# Pumpkin



## caesar (Jul 8, 2014)

Hi guys! I'm new here, but have been getting into winemaking over the last couple of years. Currently have banana wine and sugarcane wine fermenting, perry and pear wine aging.

I am currently in the south of Brazil where fruit and veg are dead cheap, and pumpkins seem to be one of the cheapest things around so I thought I'd try a batch of pumpkin wine.

I've been looking at recipes all over the internet and at all the past pumpkin threads on WMT, but still have a few question's going round in my head.

Firstly, do I need to peel the pumpkins? Seems like everyone does, but it also seems like a lot of work... Does the skin contain compounds I wouldn't want in my wine? Would it impart too much bitterness perhaps?

Secondly, what about cooking the pumpkin? I had been expecting to do this, but most of the recipes I've seen don't do it. Cooked pumpkins are clearly sweeter to the taste so I assumed that this would give more sugars to the wine, and also extract more flavor perhaps. But maybe it makes no difference? Or is there a reason not to do it?

Finally, I am unsure about quantity of pumpkin flesh. I want to make 25 litres. Jack Keller and some other recipes want around 11kg flesh for this, which already seemed like a lot, but someone on one of the other threads on here said that would make a flavorless wine and recommended tripling it... Which by my calculation would make the pumpkin flesh at least 100% of the volume of the wine!

If anyone can give me any tips of be very grateful.
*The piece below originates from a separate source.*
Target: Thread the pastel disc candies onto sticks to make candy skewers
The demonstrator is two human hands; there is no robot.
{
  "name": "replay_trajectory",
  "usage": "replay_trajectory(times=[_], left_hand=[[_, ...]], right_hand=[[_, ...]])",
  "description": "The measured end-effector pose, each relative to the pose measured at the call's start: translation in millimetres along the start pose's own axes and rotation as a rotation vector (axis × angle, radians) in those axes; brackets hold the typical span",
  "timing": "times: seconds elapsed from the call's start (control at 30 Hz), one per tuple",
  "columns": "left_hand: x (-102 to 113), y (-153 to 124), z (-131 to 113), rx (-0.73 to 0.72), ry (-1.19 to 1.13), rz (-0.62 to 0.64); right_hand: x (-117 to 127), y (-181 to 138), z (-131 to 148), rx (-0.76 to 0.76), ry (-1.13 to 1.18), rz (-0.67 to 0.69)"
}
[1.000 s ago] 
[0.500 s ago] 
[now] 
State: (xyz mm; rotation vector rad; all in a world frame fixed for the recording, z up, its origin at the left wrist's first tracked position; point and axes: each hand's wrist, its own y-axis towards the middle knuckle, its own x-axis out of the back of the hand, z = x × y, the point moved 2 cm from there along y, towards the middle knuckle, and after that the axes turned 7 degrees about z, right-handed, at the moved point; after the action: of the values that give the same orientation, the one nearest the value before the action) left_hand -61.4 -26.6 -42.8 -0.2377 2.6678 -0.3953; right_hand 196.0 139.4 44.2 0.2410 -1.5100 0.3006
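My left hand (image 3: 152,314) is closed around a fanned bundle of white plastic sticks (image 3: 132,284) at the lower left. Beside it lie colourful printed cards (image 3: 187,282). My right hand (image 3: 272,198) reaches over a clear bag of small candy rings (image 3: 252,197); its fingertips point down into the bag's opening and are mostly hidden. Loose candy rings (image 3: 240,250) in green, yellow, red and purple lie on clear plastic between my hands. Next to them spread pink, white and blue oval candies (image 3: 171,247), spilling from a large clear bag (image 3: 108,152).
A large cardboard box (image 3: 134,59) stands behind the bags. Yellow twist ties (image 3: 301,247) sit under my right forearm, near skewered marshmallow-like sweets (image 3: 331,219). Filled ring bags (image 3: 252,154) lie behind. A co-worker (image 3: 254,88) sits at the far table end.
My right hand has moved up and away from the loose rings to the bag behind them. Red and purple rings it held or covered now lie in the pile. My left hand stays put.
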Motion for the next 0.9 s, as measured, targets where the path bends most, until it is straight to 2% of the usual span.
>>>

I already have three medium pumpkins, weighing around 10kg (whole), but can obtain more if needs be.


----------



## Stressbaby (Jul 8, 2014)

Hi Caesar,
I have made batch of pumpkin wine. It is almost 2 years old and still bulk aging. Why? Because it isn't very good. Every couple of months I taste it and I think it has "done the dandelion" and turned around then I go back a week later and change my mind. I think that ultimately it will be dumped. I did peel every bleeping one.
I have also read a lot about pumpkin wine and I've determined that if I did it again I would do 2 things differently. First, I would bake the pumpkin. Second, I would substitute 25% sweet potato. I can't say that it would be any better but it couldn't get much worse than what I have now.
You are in Brazil...access to tropical fruit? There are many tropical fruit that make better wine than pumpkin. Starfruit (carambola) makes a lovely wine, but don't follow Keller's recipe on this one. I've also made passionfruit and guava, each using different techniques, both were excellent. I've heard of people using jaboticaba, jackfruit, lychee. I'm keeping my fingers crossed, hoping to get enough fruit to make an annona wine this year (cherimoya and sugar apple).


----------



## caesar (Jul 8, 2014)

Hi Stressbaby, thanks for that. I have come across a few people who were disappointed in their pumpkin wine, yet also several who loved it - so I'm wondering what the people with good results did differently from those with bad results.
I think if I had read the accounts of people for whom it didn't work out sooner, I would have given pumpkin a miss - but now I have the pumpkins I may as well give it a try (though I could always use them for pie... hmm...). I want to try a vegetable wine, and since pumpkin is cheap, sweet, and flavorful, it seemed a good choice (i think it's technically a fruit, but...)

Sweet potato is an interesting idea. I would never have thought about using it in a wine, but note I start looking at recipes it sounds like it's lovely and I'm half thinking of doing just sweet potato alone, and forgetting the pumpkins!

I'm interested to know exactly what is wrong with your pumpkin wine. Weak flavour? (I say this because I have seen recipes that use *a lot* of flesh, while others use comparatively little. How much did you use?)

I'm still puzzled as to why peeling the pumpkin would be necessary.
Also, why bake the pumpkin? My instinct would have been to boil it. (And use the boiling water in the wine, of course.) Would baking be better in some way?

I am currently in the south of Brazil, so not actually tropical, but I do have access to some tropical fruits. Hence the banana. There are also mangoes and passionfruit around, though not as cheap as in other parts of the country. I made a mango wine a couple of years ago when I was in the north of Brazil - it was one of my early wines - and was rather disappointed; it was too sour. But I blended it with a little bit of a spiced banana wine which had come out too sweet, and it was quite drinkable.
I'm definitely keen on the idea of doing passionfruit. It sounds lovely. But I may have to wait until I am somewhere a little less remote where they are a bit cheaper, since I'm in an isolated village at the moment.

(In case you're wondering how I am traveling and making wines... I live on a boat. Thus my home, and my wine, travel with me...)


----------



## vacuumpumpman (Jul 9, 2014)

I have used smaller carving pumpkins in the past - all I did is de-seed them and freeze and add to primary. The first 2 years they were great !!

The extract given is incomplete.